▶ What is being asked
Reproduce all the data, character for character.

▶ Source data
★ ★ ★

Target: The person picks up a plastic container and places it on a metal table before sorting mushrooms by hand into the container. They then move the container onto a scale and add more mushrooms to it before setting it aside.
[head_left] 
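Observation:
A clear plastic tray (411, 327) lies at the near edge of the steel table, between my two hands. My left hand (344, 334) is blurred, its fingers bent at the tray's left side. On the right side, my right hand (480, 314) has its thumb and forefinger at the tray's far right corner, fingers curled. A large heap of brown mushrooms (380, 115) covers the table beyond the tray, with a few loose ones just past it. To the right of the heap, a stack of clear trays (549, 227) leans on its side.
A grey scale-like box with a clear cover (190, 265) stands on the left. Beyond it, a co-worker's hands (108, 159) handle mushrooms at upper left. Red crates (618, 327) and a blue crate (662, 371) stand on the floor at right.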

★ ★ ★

▶ Result of this exercise
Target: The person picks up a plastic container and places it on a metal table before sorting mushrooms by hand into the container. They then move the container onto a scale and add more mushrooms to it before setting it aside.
[head_left] 
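Observation:
A clear plastic tray (411, 327) lies at the near edge of the steel table, between my two hands. My left hand (344, 334) is blurred, its fingers bent at the tray's left side. On the right side, my right hand (480, 314) has its thumb and forefinger at the tray's far right corner, fingers curled. A large heap of brown mushrooms (380, 115) covers the table beyond the tray, with a few loose ones just past it. To the right of the heap, a stack of clear trays (549, 227) leans on its side.
A grey scale-like box with a clear cover (190, 265) stands on the left. Beyond it, a co-worker's hands (108, 159) handle mushrooms at upper left. Red crates (618, 327) and a blue crate (662, 371) stand on the floor at right.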

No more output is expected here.